[Material provided — start]

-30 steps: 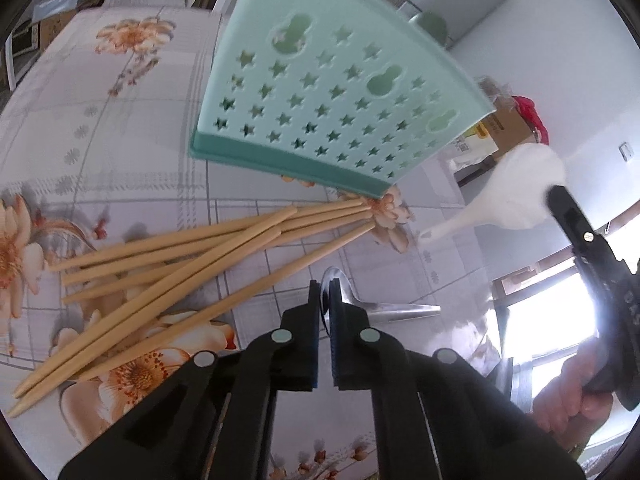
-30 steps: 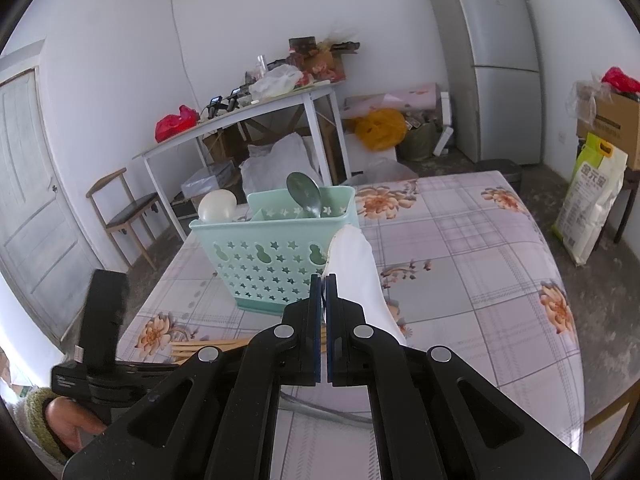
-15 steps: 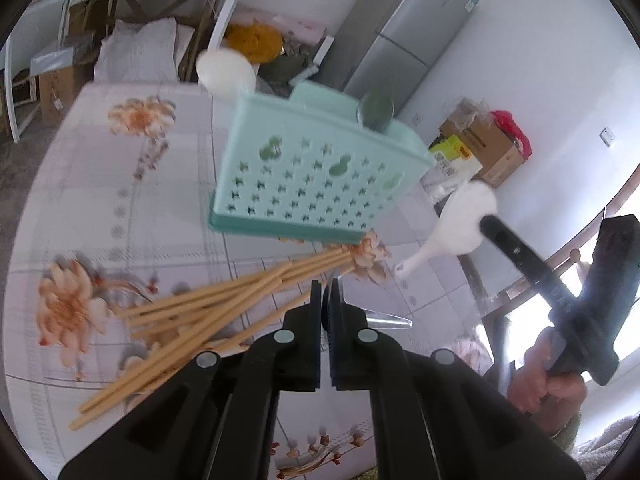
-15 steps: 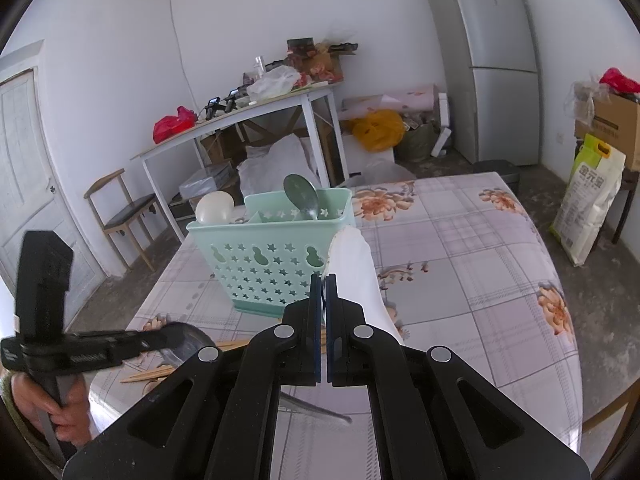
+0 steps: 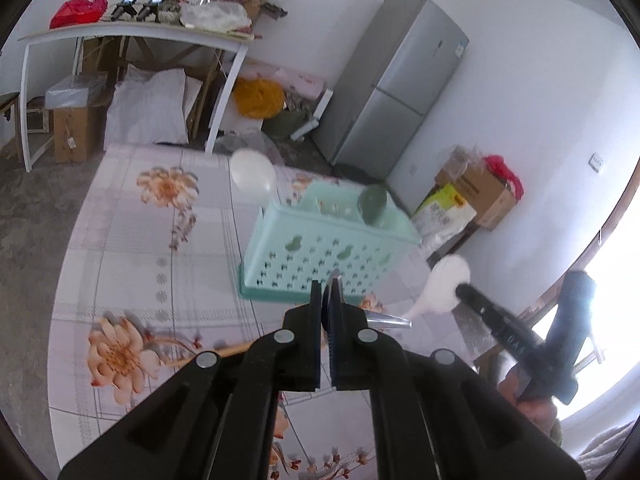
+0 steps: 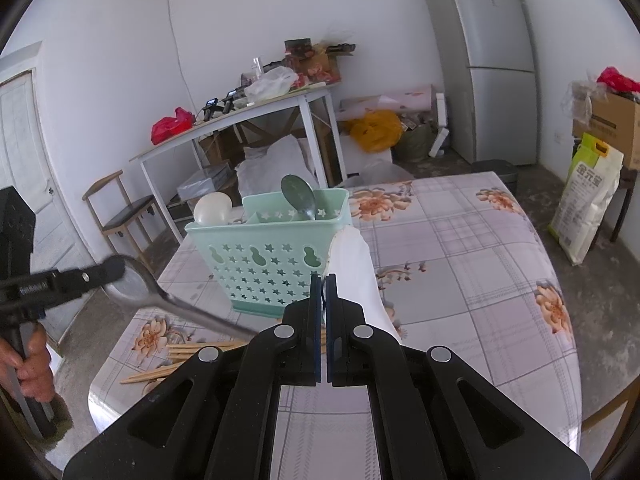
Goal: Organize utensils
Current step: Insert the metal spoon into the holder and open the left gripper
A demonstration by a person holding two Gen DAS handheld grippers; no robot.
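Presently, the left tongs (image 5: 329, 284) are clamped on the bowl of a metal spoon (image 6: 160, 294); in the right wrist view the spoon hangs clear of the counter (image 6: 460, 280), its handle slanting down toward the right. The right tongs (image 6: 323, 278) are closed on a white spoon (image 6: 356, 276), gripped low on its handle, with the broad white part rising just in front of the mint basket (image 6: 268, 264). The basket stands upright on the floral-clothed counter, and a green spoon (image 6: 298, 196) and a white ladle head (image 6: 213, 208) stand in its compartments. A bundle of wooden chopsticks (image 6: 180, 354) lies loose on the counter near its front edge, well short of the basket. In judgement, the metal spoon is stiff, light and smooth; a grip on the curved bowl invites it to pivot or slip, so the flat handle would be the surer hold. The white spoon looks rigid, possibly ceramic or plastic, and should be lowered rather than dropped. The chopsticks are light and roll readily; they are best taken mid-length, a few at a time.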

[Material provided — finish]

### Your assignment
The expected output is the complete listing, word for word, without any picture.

### Output for this exercise
-30 steps: 
-30 steps: 
-15 steps: 
-15 steps: 
+0 steps: 
+0 steps: 
Goal: Organize utensils
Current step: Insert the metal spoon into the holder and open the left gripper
A demonstration by a person holding two Gen DAS handheld grippers; no robot.
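Presently, the left tongs (image 5: 329, 284) are clamped on the bowl of a metal spoon (image 6: 160, 294); in the right wrist view the spoon hangs clear of the counter (image 6: 460, 280), its handle slanting down toward the right. The right tongs (image 6: 323, 278) are closed on a white spoon (image 6: 356, 276), gripped low on its handle, with the broad white part rising just in front of the mint basket (image 6: 268, 264). The basket stands upright on the floral-clothed counter, and a green spoon (image 6: 298, 196) and a white ladle head (image 6: 213, 208) stand in its compartments. A bundle of wooden chopsticks (image 6: 180, 354) lies loose on the counter near its front edge, well short of the basket. In judgement, the metal spoon is stiff, light and smooth; a grip on the curved bowl invites it to pivot or slip, so the flat handle would be the surer hold. The white spoon looks rigid, possibly ceramic or plastic, and should be lowered rather than dropped. The chopsticks are light and roll readily; they are best taken mid-length, a few at a time.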

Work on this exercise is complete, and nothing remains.